= Beginning of Section =

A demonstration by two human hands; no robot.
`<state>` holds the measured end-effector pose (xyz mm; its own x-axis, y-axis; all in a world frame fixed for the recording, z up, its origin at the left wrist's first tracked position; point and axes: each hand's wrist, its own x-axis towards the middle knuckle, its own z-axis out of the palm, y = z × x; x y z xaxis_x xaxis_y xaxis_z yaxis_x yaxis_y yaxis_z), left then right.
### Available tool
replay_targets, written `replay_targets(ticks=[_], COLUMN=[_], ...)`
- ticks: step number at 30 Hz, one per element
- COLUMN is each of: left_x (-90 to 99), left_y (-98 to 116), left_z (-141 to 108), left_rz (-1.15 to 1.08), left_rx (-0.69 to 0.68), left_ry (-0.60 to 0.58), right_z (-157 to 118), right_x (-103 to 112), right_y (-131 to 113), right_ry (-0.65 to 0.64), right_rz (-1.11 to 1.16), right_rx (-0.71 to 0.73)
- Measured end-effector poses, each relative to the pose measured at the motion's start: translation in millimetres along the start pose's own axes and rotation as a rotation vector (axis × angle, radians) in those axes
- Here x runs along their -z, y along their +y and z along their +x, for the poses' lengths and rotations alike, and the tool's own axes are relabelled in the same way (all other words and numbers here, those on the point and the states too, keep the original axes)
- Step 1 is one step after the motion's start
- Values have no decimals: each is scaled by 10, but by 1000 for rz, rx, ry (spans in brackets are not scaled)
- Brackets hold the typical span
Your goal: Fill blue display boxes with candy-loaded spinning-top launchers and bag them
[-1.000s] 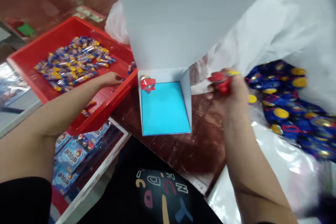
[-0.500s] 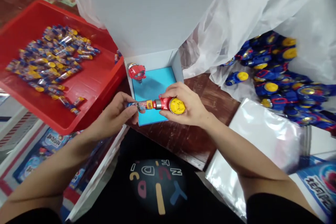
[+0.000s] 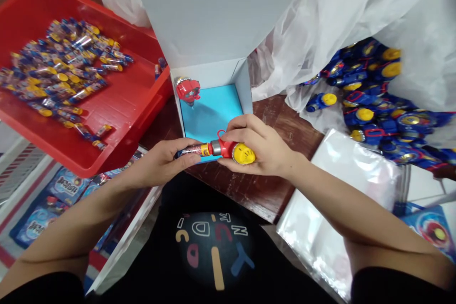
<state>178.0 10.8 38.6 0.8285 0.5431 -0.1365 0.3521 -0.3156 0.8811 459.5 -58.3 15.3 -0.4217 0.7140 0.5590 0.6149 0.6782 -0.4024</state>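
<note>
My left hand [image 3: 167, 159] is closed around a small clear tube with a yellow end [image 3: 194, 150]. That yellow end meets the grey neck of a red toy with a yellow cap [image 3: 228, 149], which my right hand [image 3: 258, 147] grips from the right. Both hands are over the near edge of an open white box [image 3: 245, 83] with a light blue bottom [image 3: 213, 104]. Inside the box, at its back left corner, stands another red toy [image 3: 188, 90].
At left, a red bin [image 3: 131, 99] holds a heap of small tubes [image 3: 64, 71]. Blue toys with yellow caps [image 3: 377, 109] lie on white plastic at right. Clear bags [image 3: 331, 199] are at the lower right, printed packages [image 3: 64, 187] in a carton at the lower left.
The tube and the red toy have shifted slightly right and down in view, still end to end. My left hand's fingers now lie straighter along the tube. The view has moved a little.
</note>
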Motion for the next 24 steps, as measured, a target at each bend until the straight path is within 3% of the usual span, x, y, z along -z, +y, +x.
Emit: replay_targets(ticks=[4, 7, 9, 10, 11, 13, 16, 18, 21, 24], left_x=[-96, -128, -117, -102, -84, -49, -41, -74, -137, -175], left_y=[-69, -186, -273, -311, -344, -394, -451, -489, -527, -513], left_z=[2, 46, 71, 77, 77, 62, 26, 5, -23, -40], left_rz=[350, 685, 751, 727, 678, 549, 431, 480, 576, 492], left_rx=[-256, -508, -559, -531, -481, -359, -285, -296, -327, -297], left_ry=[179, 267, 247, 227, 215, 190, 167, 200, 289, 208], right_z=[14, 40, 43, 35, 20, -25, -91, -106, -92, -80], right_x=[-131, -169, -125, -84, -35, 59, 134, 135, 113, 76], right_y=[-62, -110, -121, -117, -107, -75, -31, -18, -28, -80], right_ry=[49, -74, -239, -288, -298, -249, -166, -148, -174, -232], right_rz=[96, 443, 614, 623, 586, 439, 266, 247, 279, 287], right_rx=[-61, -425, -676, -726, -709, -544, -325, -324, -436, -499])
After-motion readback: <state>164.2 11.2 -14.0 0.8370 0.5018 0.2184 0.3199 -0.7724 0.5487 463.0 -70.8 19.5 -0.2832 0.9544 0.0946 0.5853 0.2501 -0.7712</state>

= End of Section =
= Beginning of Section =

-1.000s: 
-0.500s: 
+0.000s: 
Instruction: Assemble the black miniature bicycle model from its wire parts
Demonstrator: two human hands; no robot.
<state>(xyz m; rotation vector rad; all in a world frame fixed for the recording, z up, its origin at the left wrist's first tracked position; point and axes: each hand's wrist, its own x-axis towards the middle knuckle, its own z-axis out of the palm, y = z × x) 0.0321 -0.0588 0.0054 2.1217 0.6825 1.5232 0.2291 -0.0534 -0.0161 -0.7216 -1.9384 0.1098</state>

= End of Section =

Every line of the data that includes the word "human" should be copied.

**Response box:**
A demonstration by two human hands; no robot.
Demonstrator: two human hands; no robot.

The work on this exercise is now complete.